Apache Hive- Overview, Components, Architecture, Step by Step Execution Via Apache Tez or Spark

Hive: A Complete Guide to Big Data Warehousing on Hadoop

What is Hive?

Hive is an open-source data warehouse infrastructure built on top of Hadoop. It provides a SQL-like query language called HiveQL to query and analyze large datasets residing in HDFS (Hadoop Distributed File System). It transforms SQL-like queries into MapReduce or Tez or Spark jobs.

Key Features of Hive

SQL-Like Interface: HiveQL supports SQL-like syntax (SELECT, WHERE, GROUP BY, JOIN, etc.)
Scalability: Efficiently processes petabytes of data stored in HDFS.
Schema-on-Read: Schema is applied at query time, not during data loading.
Supports Complex Types: ARRAY, MAP, STRUCT in addition to primitive types.
Extensibility: Create UDFs, UDAFs, UDTFs.
Hadoop Ecosystem Integration: Works seamlessly with HDFS, YARN, MapReduce, Tez, HBase.

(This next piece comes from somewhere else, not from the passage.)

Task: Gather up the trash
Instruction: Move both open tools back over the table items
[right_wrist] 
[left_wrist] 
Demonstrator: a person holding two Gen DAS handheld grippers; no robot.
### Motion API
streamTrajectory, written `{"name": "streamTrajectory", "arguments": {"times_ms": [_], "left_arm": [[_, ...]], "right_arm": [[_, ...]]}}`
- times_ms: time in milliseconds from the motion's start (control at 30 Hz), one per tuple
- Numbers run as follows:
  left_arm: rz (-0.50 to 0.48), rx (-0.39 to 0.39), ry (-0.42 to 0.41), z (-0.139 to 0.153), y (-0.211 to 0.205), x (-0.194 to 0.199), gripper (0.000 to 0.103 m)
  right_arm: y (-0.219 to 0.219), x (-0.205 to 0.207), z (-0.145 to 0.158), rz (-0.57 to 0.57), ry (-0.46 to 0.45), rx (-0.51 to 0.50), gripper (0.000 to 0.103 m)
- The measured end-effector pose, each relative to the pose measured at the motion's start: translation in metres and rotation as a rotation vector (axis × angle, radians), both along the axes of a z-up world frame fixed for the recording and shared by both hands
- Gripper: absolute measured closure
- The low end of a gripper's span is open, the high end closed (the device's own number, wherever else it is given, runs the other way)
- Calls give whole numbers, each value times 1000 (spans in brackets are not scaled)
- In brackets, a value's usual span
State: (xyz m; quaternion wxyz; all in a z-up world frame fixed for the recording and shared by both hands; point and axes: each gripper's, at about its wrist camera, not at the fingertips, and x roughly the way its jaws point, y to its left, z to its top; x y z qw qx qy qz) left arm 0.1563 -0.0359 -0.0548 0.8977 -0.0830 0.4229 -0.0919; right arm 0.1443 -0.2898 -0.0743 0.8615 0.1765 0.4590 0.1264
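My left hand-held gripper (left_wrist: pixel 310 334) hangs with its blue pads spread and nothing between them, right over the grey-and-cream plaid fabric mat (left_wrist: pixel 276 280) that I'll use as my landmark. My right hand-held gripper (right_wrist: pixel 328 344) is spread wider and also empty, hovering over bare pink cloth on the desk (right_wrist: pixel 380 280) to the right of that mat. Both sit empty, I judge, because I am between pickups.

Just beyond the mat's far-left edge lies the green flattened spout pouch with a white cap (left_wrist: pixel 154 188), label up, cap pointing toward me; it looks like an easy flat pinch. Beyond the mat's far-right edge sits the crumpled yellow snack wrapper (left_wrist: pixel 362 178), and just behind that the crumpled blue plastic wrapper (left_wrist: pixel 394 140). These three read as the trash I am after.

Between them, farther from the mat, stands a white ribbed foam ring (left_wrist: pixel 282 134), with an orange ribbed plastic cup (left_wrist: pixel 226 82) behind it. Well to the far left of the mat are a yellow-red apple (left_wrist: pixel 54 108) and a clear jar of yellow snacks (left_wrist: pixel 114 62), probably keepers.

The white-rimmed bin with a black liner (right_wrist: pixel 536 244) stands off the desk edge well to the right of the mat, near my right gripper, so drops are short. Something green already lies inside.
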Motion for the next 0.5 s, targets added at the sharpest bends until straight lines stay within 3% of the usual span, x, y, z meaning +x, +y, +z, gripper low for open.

Hive Architecture and Components

1. Metastore

Stores metadata about tables, columns, partitions, and their locations.
Backed by traditional RDBMS (e.g., MySQL, PostgreSQL).

2. HiveServer2 (Thrift Server)

Exposes JDBC/ODBC interfaces for clients to execute HiveQL queries.
Supports concurrency, security, and session handling.

3. CLI / Beeline

CLI: Command Line Interface for local Hive queries (legacy).
Beeline: JDBC client to connect to HiveServer2.

4. Execution Engine

Converts HiveQL into DAGs executed by MapReduce (legacy), Tez (default), or Spark.

5. Storage (HDFS)

All table data is stored in HDFS unless otherwise configured.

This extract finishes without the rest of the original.